WHAT THE TASK ASKS — Omit all pictures, then retype the data exactly as given.
*** GIVEN DATA ***
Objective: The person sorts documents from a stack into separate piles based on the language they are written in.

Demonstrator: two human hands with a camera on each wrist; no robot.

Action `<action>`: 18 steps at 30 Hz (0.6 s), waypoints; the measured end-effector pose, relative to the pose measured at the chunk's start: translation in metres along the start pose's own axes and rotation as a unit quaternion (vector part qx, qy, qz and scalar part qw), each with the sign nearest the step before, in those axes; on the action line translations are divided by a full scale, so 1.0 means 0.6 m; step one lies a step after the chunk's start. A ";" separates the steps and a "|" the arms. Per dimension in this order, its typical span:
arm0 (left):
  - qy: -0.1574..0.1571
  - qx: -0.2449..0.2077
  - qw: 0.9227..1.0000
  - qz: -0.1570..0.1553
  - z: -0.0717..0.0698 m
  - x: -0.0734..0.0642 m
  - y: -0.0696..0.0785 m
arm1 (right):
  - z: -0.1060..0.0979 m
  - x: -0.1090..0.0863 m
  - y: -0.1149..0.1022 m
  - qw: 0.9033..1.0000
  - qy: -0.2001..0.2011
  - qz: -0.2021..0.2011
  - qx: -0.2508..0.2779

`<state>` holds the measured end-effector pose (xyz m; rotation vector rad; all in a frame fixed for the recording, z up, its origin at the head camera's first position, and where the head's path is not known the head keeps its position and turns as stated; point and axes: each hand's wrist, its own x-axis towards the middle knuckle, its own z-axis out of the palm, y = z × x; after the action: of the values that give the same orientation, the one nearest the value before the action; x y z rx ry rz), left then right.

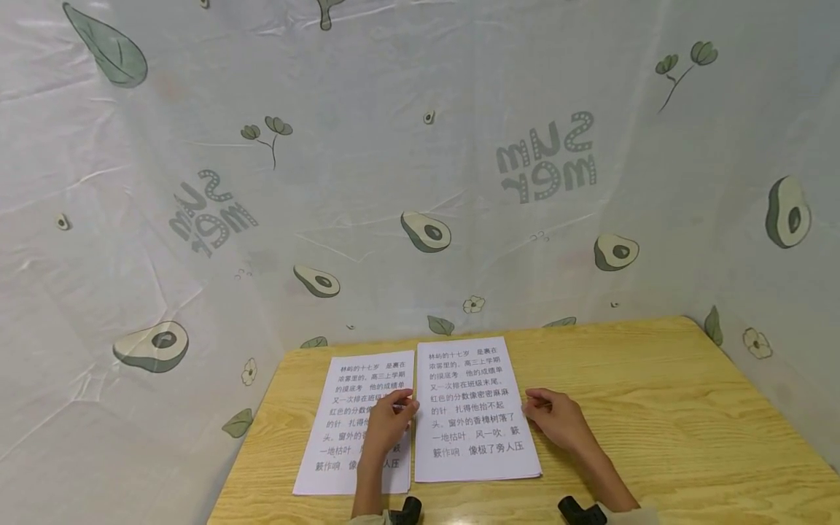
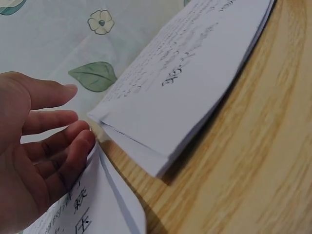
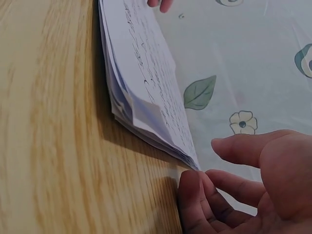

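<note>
Item one: a left stack of white paper sheets, printed with large black Chinese characters (image 1: 344, 430), is laid flat on the left part of a yellow-brown wood-grain table (image 1: 689, 408). Its upper sheet is partly covered by the left hand (image 1: 390, 419).

Item two: a right stack of white paper sheets, likewise printed in black (image 1: 475, 412), is laid just beside the first, parted from it by a narrow gap and set slightly farther back. Its sheets are seen unevenly layered at one corner in the right wrist view.

Left hand: held at the right-hand edge of the left stack. The edge is met by the loosely bent fingers, the thumb being held apart; the grip is released.

Right hand (image 1: 555, 419): held at the right-hand edge of the right stack, with the fingertips at the paper and the thumb raised clear; the grip is likewise released.

Accessories: a black device (image 1: 407, 510) is worn at the left wrist, and another black device (image 1: 580, 512) at the right.

Backdrop: a pale grey-white sheet printed with avocados, leaves and flowers (image 1: 367, 182) is hung behind the table.
</note>
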<state>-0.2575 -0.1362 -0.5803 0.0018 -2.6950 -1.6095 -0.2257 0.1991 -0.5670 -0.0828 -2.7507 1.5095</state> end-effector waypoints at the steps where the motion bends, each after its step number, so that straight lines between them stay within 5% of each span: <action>1: 0.001 0.009 1.000 0.000 0.001 0.000 -0.001 | 0.000 -0.001 -0.001 1.000 0.000 -0.003 -0.006; 8: 0.008 0.069 0.997 0.032 0.009 0.007 -0.003 | 0.002 0.001 -0.007 0.999 -0.003 -0.030 -0.040; 18: 0.004 0.105 0.994 0.026 0.016 -0.001 0.006 | 0.013 -0.005 -0.006 0.998 -0.010 -0.037 -0.049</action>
<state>-0.2569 -0.1261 -0.5817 -0.0619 -2.8183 -1.3034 -0.2234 0.1906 -0.5677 0.0346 -2.8072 1.3666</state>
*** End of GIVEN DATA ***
ANSWER —
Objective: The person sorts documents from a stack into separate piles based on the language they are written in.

Demonstrator: two human hands with a camera on each wrist; no robot.

Action `<action>`: 18 steps at 30 Hz (0.6 s), waypoints; the measured end-effector pose, relative to the pose measured at the chunk's start: translation in metres along the start pose's own axes and rotation as a unit quaternion (vector part qx, qy, qz and scalar part qw), each with the sign nearest the step before, in those axes; on the action line translations are divided by a full scale, so 1.0 means 0.6 m; step one lies a step after the chunk's start. A ";" separates the steps and a "|" the arms. Per dimension in this order, its typical span:
arm0 (left):
  - qy: -0.1574..0.1571
  - qx: -0.2449..0.2077
  - qw: 0.9227..1.0000
  - qz: -0.1570..0.1553
  - z: -0.0717..0.0698 m
  - x: -0.0734..0.0642 m
  - y: -0.0696..0.0785 m
arm1 (right):
  - z: -0.1060..0.0979 m
  - x: -0.1090..0.0863 m
  - y: -0.1149..0.1022 m
  - qw: 0.9033..1.0000
  - qy: -0.2001..0.2011
  - qz: -0.2021..0.2011
  - qx: -0.2508..0.2779

`<state>` holds the measured end-effector pose (xyz m; rotation vector rad; all in a frame fixed for the recording, z up, its origin at the head camera's first position, and where the head's path is not known the head keeps its position and turns as stated; point and axes: each hand's wrist, its own x-axis towards the middle knuckle, its own z-axis out of the palm, y = z × x; after the action: of the values that give the same orientation, the one nearest the value before the action; x y z rx ry rz), left then right.


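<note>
Item one: a left stack of white paper sheets, printed with large black Chinese characters (image 1: 344, 430), is laid flat on the left part of a yellow-brown wood-grain table (image 1: 689, 408). Its upper sheet is partly covered by the left hand (image 1: 390, 419).

Item two: a right stack of white paper sheets, likewise printed in black (image 1: 475, 412), is laid just beside the first, parted from it by a narrow gap and set slightly farther back. Its sheets are seen unevenly layered at one corner in the right wrist view.

Left hand: held at the right-hand edge of the left stack. The edge is met by the loosely bent fingers, the thumb being held apart; the grip is released.

Right hand (image 1: 555, 419): held at the right-hand edge of the right stack, with the fingertips at the paper and the thumb raised clear; the grip is likewise released.

Accessories: a black device (image 1: 407, 510) is worn at the left wrist, and another black device (image 1: 580, 512) at the right.

Backdrop: a pale grey-white sheet printed with avocados, leaves and flowers (image 1: 367, 182) is hung behind the table.
</note>
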<state>-0.2575 -0.1362 -0.5803 0.0018 -2.6950 -1.6095 -0.2257 0.1991 -0.5670 -0.0828 -2.7507 1.5095</state> end-effector waypoints at the steps where the motion bends, each after its step number, so that straight lines between them stay within 5% of each span: <action>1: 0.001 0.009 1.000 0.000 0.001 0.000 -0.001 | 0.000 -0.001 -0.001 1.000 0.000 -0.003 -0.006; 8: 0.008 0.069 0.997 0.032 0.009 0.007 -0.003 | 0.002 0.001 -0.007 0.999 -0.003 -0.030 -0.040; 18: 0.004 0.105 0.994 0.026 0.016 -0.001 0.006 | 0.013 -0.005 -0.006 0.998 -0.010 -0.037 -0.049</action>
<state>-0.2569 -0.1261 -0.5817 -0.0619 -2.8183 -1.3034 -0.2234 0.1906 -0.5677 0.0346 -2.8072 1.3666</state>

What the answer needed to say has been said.